Flash-back : une privatisation obligatoire

La SNCB avait privatisé le fret sous la pression de la Commission européenne. Dans l’Union européenne, les trains de marchandises ne relèvent plus des monopoles étatiques depuis 2003. L’ouverture à la concurrence a entraîné l’interdiction des subsides, à quelques petites exceptions près. La SNCB a vainement tenté plusieurs restructurations et a été acculée à choisir entre la fermeture et la revente de son activité de fret. ” Cette ouverture à la concurrence n’avait pas été anticipée, rappelle Henri-Jean Gathon. La SNCB a payé cash cette imprévoyance. ”

La filialisation de l’activité fret, en 2011, sous le nom de B Logistics, a constitué un élément important du changement. La Commission européenne a accepté un dernier renflouement public de l’activité fret pour séparer clairement le transport des passagers de l’activité fret. La SNCB en a profité pour créer une société dont les nouveaux recrutements n’allaient plus relever du statut spécifique des chemins de fer.

Lors de ce processus de privatisation, des négociations avaient été initiées avec la Deutsche Bahn, puis la SNCF. Mais c’est finalement le fonds français Argos Soditic, spécialisé dans les buy out, qui a finalement signé en 2015, acquérant 69 % de la filiale pour 20 millions d’euros. Les managers, Geert Pauwels en premier, ont eux aussi été invités à investir dans l’opération.
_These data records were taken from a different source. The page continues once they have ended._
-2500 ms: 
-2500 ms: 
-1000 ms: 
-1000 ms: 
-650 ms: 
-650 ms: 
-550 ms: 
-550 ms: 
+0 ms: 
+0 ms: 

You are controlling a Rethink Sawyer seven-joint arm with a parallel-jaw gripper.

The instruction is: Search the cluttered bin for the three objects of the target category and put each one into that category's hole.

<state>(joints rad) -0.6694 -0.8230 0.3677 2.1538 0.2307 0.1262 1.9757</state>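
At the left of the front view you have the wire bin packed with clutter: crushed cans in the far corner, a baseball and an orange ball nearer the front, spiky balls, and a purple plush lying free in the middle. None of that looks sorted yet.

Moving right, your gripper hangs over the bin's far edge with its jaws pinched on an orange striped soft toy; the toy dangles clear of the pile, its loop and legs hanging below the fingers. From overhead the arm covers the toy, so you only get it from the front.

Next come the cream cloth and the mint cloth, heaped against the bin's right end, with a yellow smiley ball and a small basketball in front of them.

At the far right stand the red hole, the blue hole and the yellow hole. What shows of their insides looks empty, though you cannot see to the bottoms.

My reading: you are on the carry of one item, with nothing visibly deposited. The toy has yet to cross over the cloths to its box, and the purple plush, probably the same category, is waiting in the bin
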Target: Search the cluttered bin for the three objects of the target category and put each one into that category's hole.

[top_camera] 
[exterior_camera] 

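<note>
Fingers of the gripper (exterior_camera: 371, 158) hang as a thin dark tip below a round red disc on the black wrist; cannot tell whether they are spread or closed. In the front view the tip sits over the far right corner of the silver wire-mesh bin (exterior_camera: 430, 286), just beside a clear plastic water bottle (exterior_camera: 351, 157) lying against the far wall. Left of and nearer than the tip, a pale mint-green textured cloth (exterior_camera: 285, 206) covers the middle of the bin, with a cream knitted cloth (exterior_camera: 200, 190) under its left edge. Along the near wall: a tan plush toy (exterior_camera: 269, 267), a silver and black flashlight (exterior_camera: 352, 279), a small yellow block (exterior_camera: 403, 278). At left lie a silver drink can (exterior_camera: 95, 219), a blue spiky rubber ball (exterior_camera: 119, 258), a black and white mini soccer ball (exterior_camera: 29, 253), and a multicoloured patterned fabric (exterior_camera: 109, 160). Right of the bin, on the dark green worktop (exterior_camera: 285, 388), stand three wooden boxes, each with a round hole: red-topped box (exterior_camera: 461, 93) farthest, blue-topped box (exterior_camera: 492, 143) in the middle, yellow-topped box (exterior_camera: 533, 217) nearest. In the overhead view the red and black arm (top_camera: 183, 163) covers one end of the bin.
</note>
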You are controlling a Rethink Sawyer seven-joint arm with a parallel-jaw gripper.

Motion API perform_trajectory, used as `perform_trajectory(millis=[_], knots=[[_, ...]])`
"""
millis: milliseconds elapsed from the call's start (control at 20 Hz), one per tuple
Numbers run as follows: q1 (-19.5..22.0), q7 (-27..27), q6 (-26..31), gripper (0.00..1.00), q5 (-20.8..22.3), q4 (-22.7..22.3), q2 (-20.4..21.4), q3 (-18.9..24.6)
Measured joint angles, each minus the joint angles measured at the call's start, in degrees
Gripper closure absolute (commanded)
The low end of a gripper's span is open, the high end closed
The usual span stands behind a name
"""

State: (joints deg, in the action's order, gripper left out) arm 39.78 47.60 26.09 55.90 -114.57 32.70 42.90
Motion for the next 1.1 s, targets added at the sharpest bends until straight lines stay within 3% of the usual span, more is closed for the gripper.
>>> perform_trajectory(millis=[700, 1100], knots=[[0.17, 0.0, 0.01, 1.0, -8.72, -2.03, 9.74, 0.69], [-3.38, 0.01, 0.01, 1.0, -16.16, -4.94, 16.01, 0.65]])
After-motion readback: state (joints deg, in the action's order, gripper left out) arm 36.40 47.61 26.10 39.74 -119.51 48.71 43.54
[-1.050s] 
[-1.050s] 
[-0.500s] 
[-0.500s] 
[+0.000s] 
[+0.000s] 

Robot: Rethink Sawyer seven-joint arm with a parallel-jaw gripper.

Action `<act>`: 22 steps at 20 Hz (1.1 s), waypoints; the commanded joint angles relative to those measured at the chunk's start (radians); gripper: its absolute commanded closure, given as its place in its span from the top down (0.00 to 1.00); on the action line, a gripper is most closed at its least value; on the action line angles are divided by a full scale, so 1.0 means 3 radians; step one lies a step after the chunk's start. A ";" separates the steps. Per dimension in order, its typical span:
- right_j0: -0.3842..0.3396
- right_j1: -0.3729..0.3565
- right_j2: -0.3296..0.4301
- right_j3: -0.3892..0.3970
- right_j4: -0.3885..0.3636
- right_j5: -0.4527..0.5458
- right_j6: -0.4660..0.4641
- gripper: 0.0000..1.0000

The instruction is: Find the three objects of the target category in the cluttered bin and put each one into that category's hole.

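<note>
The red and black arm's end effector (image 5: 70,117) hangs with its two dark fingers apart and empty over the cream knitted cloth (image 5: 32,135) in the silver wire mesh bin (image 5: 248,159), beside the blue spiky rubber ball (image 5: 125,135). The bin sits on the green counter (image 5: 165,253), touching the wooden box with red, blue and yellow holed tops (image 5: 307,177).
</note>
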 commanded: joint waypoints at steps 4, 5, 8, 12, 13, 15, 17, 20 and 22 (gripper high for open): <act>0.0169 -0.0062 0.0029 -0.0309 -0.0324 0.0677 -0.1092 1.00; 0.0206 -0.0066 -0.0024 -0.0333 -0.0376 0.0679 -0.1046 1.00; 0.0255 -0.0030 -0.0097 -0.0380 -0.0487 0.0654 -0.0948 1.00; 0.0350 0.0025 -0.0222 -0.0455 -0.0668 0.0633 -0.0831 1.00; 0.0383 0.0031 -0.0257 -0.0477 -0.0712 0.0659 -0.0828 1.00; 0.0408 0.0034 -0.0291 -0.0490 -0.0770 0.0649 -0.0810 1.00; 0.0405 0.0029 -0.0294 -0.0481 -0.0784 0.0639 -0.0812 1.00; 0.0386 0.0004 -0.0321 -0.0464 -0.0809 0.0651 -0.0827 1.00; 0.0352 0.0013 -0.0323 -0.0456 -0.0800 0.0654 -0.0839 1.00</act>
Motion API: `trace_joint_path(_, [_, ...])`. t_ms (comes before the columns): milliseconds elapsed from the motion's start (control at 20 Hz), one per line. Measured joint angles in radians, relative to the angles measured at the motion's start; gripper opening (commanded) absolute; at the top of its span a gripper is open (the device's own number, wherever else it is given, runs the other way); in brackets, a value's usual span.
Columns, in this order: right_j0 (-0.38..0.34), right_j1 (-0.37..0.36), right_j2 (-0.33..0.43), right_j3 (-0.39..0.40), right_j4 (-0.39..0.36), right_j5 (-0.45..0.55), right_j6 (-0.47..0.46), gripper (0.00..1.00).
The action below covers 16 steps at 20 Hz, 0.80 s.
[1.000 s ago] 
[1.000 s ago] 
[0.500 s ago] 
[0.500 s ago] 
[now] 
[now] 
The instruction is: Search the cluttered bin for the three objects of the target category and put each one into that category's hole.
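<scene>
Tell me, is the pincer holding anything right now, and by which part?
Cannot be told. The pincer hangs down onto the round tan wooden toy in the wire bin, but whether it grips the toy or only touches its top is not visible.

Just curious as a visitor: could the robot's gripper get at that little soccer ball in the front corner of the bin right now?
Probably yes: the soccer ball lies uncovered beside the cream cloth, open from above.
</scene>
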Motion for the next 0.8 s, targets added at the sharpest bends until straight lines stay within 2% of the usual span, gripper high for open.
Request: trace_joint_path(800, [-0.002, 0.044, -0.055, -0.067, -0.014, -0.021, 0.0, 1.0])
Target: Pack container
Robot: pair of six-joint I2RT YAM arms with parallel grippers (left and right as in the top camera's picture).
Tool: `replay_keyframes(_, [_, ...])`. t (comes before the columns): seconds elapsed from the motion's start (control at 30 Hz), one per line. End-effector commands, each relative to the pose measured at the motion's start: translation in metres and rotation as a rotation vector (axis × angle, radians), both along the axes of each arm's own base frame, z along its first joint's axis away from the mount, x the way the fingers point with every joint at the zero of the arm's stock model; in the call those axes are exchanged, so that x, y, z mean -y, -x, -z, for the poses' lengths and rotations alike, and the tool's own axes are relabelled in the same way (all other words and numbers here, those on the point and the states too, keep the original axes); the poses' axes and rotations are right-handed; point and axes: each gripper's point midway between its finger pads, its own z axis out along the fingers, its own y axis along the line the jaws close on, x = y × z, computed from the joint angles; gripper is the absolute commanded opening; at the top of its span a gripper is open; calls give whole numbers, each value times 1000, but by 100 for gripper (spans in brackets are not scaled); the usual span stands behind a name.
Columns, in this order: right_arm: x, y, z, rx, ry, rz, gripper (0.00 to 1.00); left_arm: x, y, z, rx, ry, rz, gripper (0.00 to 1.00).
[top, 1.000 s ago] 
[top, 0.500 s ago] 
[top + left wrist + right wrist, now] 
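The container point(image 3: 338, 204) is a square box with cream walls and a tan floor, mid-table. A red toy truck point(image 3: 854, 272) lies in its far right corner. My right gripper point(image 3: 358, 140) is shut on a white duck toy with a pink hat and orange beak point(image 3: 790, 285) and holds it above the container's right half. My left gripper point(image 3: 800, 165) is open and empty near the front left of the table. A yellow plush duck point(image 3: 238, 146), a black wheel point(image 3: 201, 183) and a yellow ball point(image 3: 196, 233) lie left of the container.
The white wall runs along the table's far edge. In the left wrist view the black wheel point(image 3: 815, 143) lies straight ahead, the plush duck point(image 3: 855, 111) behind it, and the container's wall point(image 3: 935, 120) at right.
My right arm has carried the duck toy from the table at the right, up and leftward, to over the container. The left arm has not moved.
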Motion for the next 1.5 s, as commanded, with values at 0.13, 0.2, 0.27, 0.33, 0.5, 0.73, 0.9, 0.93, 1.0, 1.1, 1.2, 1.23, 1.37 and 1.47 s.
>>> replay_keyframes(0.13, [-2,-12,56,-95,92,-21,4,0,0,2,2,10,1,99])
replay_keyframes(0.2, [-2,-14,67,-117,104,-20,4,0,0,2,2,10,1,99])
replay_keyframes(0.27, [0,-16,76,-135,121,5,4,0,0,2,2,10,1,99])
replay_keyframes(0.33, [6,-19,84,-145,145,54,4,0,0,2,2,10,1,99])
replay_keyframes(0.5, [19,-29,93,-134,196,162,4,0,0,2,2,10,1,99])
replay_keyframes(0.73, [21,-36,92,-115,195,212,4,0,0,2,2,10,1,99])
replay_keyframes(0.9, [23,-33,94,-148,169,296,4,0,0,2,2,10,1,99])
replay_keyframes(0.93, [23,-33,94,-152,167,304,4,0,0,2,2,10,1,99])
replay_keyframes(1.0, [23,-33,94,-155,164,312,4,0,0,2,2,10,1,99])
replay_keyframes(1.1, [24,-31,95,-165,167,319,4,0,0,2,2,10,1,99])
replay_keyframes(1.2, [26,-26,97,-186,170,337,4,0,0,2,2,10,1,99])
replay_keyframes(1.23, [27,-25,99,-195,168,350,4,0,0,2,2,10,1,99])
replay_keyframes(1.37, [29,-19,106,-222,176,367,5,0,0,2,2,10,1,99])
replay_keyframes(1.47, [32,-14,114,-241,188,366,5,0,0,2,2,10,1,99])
Pour être honnête, le redressement de B Logistics n’a pourtant pas démarré avec Argos Soditic. Le changement avait été initié sous l’actionnariat public… Tout a commencé en 2008, lorsque la SNCB était dirigée par Marc Descheemaecker et que Geert Pauwels, ex-consultant chez McKinsey, a pris la tête de ce qui s’appelait alors le Groupe Fret. ” J’ai fait un véritable road show dans l’entreprise pour expliquer la situation, se souvient-il. Il fallait créer un sens de l’urgence. Les gens ne comprenaient pas qu’après tant de restructurations, la situation était toujours aussi mauvaise. Avec 160 millions de pertes sur 340 millions de ventes en 2009, on devait faire quelque chose ! ”

Des accords sociaux ont été passés, comme une réduction d’une vingtaine de jours de congé moyennant divers avantages (voiture de société ou compensation financière). B Logistics a ainsi pu embaucher selon les conditions du secteur de la logistique, plus flexibles et moins coûteuses. Une bonne partie des travailleurs était détachée de la SNCB et travaillait aux conditions de B Logistics, mais cette proportion a diminué tous les ans. Aujourd’hui la séparation est complète : les détachés de la SNCB ont dû choisir entre passer à un contrat B Logistics, ou rester statutaire et retourner à la SNCB.

Il fallait aussi revoir le plan de transport, les tarifs et réduire le nombre de gares de triage pour se concentrer sur un hub, Anvers, ce qui créa des grincements de dents en Wallonie.

Pour résumer le travail réalisé, entre 2008 et 2016, les ressources – personnel, locomotives – ont été réduites de moitié mais la production n’a reculé que d’un tiers. Il y a donc un gain de productivité. Cette relance a été réalisée au prix d’une baisse de l’activité, stabilisée autour de 451 millions d’euros en 2016, contre 523 millions en 2013. C’est le résultat de la fin de certains tarifs historiques trop coûteux pour B Logistics. Il y a une dizaine de concurrents, dont Captrain Belgium (SNCF). Les parts de marché ont fondu de 93 % en 2008 à 70 % aujourd’hui.